Galle Fort is by far the most important tourist attraction in Galle. Spread over a humongous area of 36 acres, the fort is a settlement in itself which showcases the century-old culture and colonial heritage of Galle. A multi-ethnic population inhabits it, and a tour through the fort is sure to impress you with its majestic age-old architecture. It has managed to survive major tests of time, including the devastating Tsunami of 2004. It has now been declared a World Heritage Site by UNESCO.A slim swathe of sand right on the east side of the Fort. However it's not that great for a dip as there are rocks offshore and the beach is often littered.

Showcasing Sri Lanka’s history by means of masks, which have been a prevalent part of the Lankan traditions, the Ariapala Mask Museum uncovers the mystery behind the culture of masks. Cultural performances are also held at the museum from time to time, and this attraction lures those who are interested in culture and history.

Sea turtle hatchery situated in Habaraduwa is mostly admired by nature lovers and both local and foreign tourists. It is a nonprofitable organization located as well as a popular tourist attraction in Sri Lanka. Habaraduwa is 5 km from the Galle – Matara Road.

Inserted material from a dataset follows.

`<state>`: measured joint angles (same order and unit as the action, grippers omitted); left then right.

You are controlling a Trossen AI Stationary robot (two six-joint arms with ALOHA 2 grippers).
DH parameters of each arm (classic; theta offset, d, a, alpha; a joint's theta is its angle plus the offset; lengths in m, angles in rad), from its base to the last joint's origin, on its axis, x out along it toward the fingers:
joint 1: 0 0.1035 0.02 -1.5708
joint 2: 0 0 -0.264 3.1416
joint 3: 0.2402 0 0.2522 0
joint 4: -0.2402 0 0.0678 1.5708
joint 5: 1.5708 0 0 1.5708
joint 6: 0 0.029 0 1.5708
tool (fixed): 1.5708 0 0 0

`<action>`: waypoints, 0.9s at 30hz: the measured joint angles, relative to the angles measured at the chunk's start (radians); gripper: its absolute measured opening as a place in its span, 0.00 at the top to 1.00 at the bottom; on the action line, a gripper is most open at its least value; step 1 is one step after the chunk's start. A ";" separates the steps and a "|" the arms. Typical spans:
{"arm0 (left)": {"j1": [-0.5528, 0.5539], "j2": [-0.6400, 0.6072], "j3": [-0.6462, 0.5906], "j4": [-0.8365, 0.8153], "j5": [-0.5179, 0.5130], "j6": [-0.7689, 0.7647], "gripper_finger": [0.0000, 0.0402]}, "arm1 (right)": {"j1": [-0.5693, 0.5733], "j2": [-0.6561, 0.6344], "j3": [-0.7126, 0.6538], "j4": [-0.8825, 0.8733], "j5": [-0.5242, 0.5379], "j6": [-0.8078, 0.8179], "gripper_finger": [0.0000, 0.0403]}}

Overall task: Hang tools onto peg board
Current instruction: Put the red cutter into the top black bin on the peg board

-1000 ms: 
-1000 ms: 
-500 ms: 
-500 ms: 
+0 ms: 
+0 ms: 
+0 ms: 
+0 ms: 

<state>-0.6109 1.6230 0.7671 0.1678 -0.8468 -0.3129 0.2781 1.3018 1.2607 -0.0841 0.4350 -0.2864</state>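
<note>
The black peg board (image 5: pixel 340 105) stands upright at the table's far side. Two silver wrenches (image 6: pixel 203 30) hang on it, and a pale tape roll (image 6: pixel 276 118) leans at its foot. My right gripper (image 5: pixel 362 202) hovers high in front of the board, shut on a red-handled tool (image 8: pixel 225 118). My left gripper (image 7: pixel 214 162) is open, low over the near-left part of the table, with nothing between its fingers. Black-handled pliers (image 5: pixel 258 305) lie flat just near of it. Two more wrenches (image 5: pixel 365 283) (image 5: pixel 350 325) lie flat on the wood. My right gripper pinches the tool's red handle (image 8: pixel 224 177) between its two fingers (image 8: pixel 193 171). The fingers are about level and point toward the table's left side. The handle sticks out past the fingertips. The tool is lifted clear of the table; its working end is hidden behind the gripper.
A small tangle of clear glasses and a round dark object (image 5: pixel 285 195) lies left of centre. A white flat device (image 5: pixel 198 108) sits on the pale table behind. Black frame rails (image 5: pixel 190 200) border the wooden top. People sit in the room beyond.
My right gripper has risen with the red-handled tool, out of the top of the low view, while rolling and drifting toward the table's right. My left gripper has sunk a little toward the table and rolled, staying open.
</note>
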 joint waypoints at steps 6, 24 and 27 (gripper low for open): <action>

Natural Moonstone Mine & Gem Palace - Meetiyagoda

Moonstone, considered to be the most valuable variety of feldspar, is the opalescent variety of orthoclase (an opaque to transparent potassium feldspar). Its schiller or adularescence is caused by the intergrowth of two different types of feldspar, with different refractive indexes. Like labradorite, it has an opalescent quality, caused by the reflection of light from the internal structure. Moonstone is usually whitish-blue, but can be colorless, yellow, orange, gray, or even reddish. Like many gems found in Sri Lanka (formerly Ceylon) and Myanmar (formerly Burma), moonstone most often occurs as pebbles and irregular masses in gem-gravels and clay-deposits. Mining moonstone is nearly always a manual process but there are several different ways in which stones can be collected: In one method, miners dig deep narrow holes in the earth, lowering themselves by rope to the bottom. Filling their wicker baskets with loose dirt and gravel, they hoist the baskets back up to the surface where the gravels can be washed by hand to expose gem quality moonstones that can then be picked out of the gravel.

Moonstone deposits occur in the crystalline granite known as pegmatite, in magmatic rock deep below the surface, unlike the sapphires and the rubies, which are sedimentary surface deposits. To get to the moonstone, the miners of Meetiyagoda dig deep rectangular shafts down through the claylike kaolin topsoil to the weathering surface of the pegmatite.